## [TASK TO CARRY OUT]
Check each line of the material below, and copy it if it holds the string "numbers".

## [EXERCISE INPUT]
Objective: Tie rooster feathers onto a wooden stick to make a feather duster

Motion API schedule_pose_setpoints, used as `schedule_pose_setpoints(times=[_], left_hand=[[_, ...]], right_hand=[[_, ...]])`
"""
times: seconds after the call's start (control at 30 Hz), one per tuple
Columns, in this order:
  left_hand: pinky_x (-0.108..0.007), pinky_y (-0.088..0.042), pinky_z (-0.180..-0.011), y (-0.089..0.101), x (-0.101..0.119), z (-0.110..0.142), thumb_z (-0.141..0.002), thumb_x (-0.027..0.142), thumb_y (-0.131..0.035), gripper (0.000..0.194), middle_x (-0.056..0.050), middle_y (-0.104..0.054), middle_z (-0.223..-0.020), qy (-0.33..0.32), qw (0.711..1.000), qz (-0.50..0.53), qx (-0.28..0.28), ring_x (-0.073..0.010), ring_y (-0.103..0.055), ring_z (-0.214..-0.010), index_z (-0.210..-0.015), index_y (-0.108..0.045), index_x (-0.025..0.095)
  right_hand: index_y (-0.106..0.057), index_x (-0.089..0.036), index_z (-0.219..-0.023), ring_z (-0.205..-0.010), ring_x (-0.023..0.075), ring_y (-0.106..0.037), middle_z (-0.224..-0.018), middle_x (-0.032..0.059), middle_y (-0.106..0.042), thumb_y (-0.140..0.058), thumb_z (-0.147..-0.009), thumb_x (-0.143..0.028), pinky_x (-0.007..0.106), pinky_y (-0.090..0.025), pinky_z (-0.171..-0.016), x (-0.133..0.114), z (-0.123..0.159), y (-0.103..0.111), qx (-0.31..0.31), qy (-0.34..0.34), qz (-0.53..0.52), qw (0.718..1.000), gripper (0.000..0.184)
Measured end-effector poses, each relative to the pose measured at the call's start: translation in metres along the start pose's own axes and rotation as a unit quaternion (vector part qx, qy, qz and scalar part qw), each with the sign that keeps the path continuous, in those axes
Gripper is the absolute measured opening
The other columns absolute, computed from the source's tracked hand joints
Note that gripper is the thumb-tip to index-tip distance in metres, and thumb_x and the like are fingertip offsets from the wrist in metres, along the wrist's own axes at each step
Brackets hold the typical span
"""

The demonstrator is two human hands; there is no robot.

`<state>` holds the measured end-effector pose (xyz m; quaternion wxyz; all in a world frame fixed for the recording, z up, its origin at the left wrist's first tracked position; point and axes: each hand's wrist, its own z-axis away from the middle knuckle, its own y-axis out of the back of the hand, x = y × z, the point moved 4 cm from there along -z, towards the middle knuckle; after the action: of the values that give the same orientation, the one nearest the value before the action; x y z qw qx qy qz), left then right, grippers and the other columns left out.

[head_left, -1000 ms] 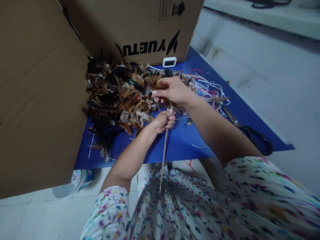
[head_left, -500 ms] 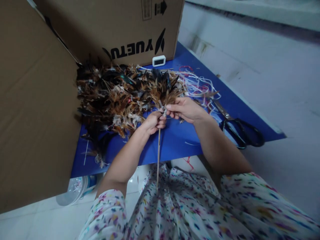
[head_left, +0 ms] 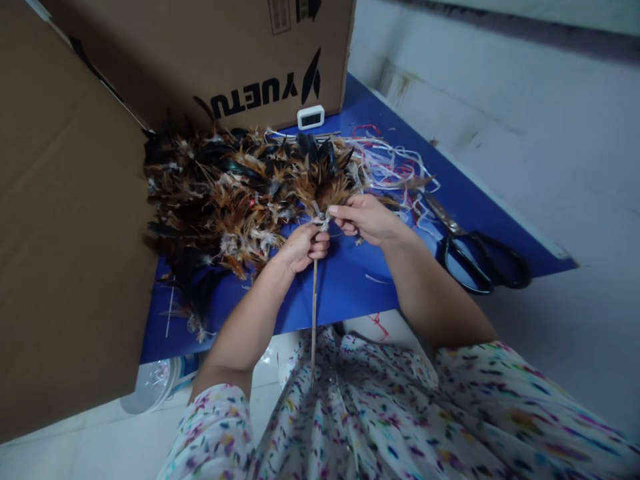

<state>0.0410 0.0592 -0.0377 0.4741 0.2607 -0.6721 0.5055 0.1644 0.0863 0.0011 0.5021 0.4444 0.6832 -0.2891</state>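
Observation:
My left hand is closed around a thin wooden stick, just under a bunch of brown and black feathers at its upper end. The lower part of the stick hangs past the table edge, in front of my patterned clothing. Pinched at the base of the bunch, my right hand has thumb and fingers closed on a pale string wound there. Its fingertips partly cover the string. Beside my left hand lies a big heap of similar feathers with whitish tied ends.
Black-handled scissors lie at the right edge of the blue table. White and red strings are tangled behind my right hand. A small white digital display stands before a cardboard box. A clear bucket is on the floor.
The camera view has shifted slightly, so the box and table appear a little farther left. Both hands keep their grip at the base of the feather bunch, with hardly any movement.

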Motion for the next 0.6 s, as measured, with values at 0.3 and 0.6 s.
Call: schedule_pose_setpoints(times=[0.3, 0.6], left_hand=[[-0.013, -0.013, -0.035, -0.0048, 0.0005, 0.0025, -0.086, 0.008, -0.041, 0.016, 0.008, -0.03, -0.055, 0.001, 1.0, -0.029, -0.006, -0.0018, -0.022, -0.035, -0.073, -0.04, 0.017], [-0.012, -0.012, -0.037, -0.0044, -0.0015, 0.0019, -0.091, 0.016, -0.043, 0.011, 0.008, -0.031, -0.058, -0.014, 0.999, -0.046, 0.019, -0.0013, -0.021, -0.037, -0.08, -0.041, 0.018]], right_hand=[[-0.058, -0.015, -0.059, -0.041, 0.0043, -0.037, -0.049, -0.0032, -0.05, -0.074, -0.07, -0.03, 0.019, -0.026, -0.037, 0.0025, -0.0038, -0.0024, 0.033, 0.068, 0.095, 0.993, 0.025], [-0.062, -0.015, -0.069, -0.059, 0.013, -0.058, -0.066, 0.0018, -0.065, -0.071, -0.067, -0.026, 0.026, -0.048, -0.058, -0.0017, -0.0053, -0.0026, 0.118, 0.136, 0.184, 0.966, 0.014]])
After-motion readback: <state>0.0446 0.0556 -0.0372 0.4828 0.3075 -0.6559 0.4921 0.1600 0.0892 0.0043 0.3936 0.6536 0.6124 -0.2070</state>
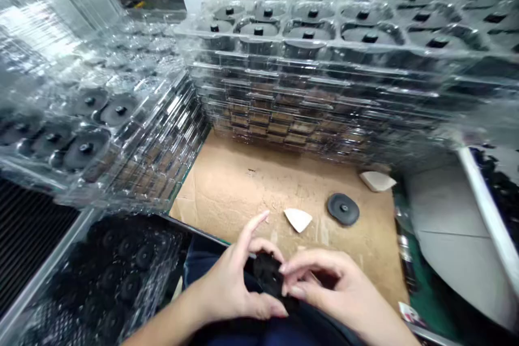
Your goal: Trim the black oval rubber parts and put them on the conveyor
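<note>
My left hand (227,281) and my right hand (324,281) both grip a round black rubber part (265,275) low in the middle of the view. Their fingers hide most of it. Just beyond my fingertips, a white triangular piece (298,219) lies on a brown cardboard sheet (251,189). A similar black disc (343,209) with a central hub rests to its right, apart from my hands. Another white piece (377,181) lies farther back near the sheet's right edge.
Tall stacks of clear plastic trays (308,92) holding black discs rise behind the cardboard, and another stack (93,140) stands at the left. A clear tray of black parts (117,265) sits at the lower left. A white rail (490,216) runs along the right.
</note>
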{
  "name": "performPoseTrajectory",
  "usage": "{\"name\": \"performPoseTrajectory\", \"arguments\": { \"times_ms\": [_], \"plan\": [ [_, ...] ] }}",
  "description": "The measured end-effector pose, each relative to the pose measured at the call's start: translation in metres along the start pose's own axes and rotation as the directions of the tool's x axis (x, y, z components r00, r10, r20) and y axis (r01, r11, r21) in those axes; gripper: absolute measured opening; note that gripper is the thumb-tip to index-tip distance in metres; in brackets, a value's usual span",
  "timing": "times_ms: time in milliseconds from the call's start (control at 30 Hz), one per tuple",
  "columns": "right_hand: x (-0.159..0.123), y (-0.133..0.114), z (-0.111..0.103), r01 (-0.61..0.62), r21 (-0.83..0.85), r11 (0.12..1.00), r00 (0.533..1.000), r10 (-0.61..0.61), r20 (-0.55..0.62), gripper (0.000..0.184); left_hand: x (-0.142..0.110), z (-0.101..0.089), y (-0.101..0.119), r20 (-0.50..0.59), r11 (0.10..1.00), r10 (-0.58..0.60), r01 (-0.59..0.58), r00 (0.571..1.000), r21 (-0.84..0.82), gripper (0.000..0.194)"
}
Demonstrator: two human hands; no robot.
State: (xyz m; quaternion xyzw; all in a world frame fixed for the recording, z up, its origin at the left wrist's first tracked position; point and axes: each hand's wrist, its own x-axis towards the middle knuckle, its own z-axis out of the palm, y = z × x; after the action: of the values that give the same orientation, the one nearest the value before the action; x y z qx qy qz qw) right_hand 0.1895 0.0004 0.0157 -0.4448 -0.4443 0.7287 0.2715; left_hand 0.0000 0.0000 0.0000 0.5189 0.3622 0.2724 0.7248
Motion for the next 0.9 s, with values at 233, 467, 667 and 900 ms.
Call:
{"name": "performPoseTrajectory", "arguments": {
  "times_ms": [233,467,667,900],
  "plan": [
    [-0.015,0.012,0.006,-0.057,0.099,0.993,0.998,0.055,0.02,0.011,-0.007,0.004,0.002,0.012,0.996,0.005,-0.006,1.0,0.087,0.11],
    [-0.051,0.029,0.015,-0.006,0.03,1.0,0.914,0.018,-0.406,0.01,-0.004,0.008,-0.004,0.015,0.97,0.114,-0.114,0.993,0.217,0.098],
    [-0.072,0.04,0.021,0.158,-0.436,0.886,0.834,-0.356,-0.421,0.025,-0.001,0.019,-0.012,0.022,0.962,0.049,-0.053,0.999,0.267,0.084],
    [-0.139,0.07,0.009,-0.19,-0.504,0.842,0.562,-0.328,-0.759,0.028,0.02,0.054,-0.018,0.529,0.923,-0.146,-0.076,0.836,0.376,0.048]
  ]
}}
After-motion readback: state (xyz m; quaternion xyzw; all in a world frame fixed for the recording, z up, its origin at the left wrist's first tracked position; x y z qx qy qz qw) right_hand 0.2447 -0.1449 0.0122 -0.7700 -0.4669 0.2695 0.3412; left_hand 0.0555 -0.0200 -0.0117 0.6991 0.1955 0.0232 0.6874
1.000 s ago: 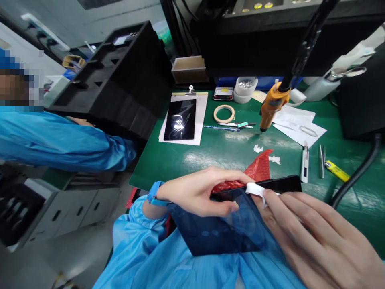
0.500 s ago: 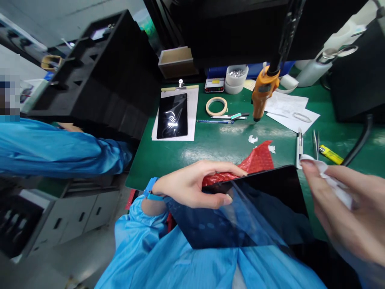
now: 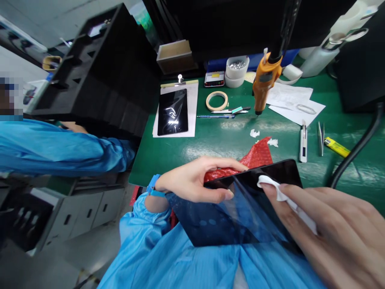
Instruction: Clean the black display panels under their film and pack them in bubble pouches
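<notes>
My left hand (image 3: 198, 180) grips the upper edge of a black tablet (image 3: 210, 222), thumb on the glass and fingers behind. The tablet leans tilted against my blue smock, its glossy screen toward me. A clear film appears to lie across part of that screen, with a few round marks at the lower left. My right hand (image 3: 327, 224) pinches a folded white cloth (image 3: 279, 192) and holds it at the upper right of the screen; whether it presses on the glass is hard to tell. Red bubble wrap (image 3: 258, 155) shows behind the tablet.
Another tablet (image 3: 173, 111) lies on a clipboard (image 3: 192, 96). An orange electric screwdriver (image 3: 264, 86) hangs above the green table (image 3: 216, 140). Tape (image 3: 217, 100), pens, a utility knife (image 3: 303, 144), tweezers (image 3: 321, 138) and a yellow cutter (image 3: 337, 147) lie around. A person's blue sleeve (image 3: 66, 148) is at left.
My right hand has moved left with the white cloth, from beside the tablet to over its upper right screen. My left hand keeps its grip on the tablet.
</notes>
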### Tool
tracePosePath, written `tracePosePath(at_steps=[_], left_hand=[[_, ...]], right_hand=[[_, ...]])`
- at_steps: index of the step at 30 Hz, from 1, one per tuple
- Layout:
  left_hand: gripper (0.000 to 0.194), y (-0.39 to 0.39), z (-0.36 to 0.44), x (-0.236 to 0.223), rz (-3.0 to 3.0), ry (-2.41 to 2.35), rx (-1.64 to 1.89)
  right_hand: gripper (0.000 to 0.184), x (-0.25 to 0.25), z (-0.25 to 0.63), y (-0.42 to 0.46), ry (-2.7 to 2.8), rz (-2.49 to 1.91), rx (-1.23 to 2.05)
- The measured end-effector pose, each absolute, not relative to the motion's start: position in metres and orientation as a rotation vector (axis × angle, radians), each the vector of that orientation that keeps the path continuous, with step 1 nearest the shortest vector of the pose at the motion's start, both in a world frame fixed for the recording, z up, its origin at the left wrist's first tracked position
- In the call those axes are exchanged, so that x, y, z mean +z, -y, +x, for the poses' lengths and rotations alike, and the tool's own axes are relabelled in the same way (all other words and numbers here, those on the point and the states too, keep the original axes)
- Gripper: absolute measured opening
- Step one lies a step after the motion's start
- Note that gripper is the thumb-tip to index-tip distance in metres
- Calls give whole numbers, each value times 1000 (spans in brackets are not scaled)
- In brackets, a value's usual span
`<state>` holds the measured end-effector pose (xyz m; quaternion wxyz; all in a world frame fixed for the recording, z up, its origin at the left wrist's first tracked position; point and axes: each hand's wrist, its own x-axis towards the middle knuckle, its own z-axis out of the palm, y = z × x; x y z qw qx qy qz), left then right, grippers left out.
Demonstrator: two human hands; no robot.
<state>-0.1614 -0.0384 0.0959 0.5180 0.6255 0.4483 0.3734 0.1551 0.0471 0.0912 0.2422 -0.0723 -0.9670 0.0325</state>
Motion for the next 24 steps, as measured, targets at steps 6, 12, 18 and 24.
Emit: tracePosePath(at_steps=[6,12,18,24], left_hand=[[40,41,-156,100,1527,-1065,906],[40,45,-152,101,1517,-1084,913],[36,49,-148,106,1572,-1040,941],[35,49,-150,108,1628,-1040,922]], right_hand=[[47,103,135,-42,2621,32,-131],[49,102,139,-45,2628,76,-140],[51,99,156,-41,2671,104,-63],[68,95,172,-47,2684,-1,-28]])
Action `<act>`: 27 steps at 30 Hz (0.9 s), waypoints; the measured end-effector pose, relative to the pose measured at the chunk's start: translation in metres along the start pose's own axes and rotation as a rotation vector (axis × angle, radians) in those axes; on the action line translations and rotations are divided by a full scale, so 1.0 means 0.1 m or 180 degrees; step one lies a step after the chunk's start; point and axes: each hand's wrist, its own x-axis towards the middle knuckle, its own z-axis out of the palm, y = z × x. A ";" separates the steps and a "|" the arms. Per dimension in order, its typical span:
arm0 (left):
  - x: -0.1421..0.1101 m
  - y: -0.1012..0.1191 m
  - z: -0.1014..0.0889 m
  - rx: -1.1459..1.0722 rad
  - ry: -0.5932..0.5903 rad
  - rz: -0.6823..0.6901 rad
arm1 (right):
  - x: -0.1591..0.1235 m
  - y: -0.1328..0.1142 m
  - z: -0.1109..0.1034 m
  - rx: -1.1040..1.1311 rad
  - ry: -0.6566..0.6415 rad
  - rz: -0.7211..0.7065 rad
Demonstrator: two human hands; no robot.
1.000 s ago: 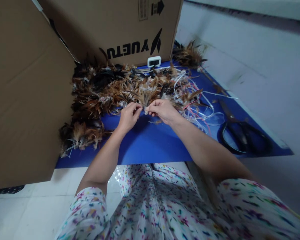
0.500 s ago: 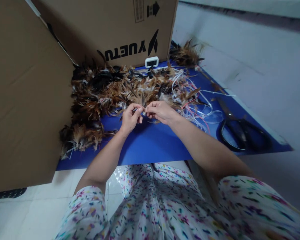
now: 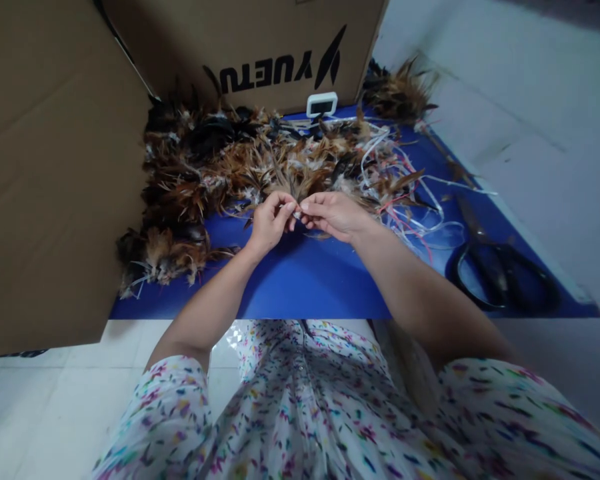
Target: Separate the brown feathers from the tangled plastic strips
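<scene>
My left hand (image 3: 274, 221) and my right hand (image 3: 334, 215) meet at their fingertips over the blue board (image 3: 310, 287). Both are pinched on the pale, fluffy base of a small bunch of brown feathers (image 3: 293, 181), whose tips fan away from me. Fingers cover most of that base, so I cannot see if a tie is in it. Just beyond lies a wide heap of brown and black feathers (image 3: 235, 160). White and pink ribbon strands (image 3: 405, 220) are tangled to the right of my right hand.
Large black-handled scissors (image 3: 500, 273) lie at the right. A white digital device (image 3: 322, 105) stands at the back against a cardboard box (image 3: 275, 40). Another cardboard panel (image 3: 55, 180) walls off the left. Separate feather clumps sit at the front left (image 3: 165, 257) and back right (image 3: 400, 90).
My hands have drawn together, the left fingertips closing in on the bunch's base beside the right ones. The whole view has tilted down and shifted slightly; the heap lies as before.
</scene>
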 end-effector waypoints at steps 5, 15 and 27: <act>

## [OUTPUT FOR THIS EXERCISE]
- In the call those axes are exchanged, so that x, y, z mean +z, -y, +x, for the poses' lengths and rotations alike, and the tool's own axes are relabelled in the same way (all other words and numbers here, those on the point and the states too, keep the original axes)
- Calls give whole numbers, each value times 1000 (spans in brackets are not scaled)

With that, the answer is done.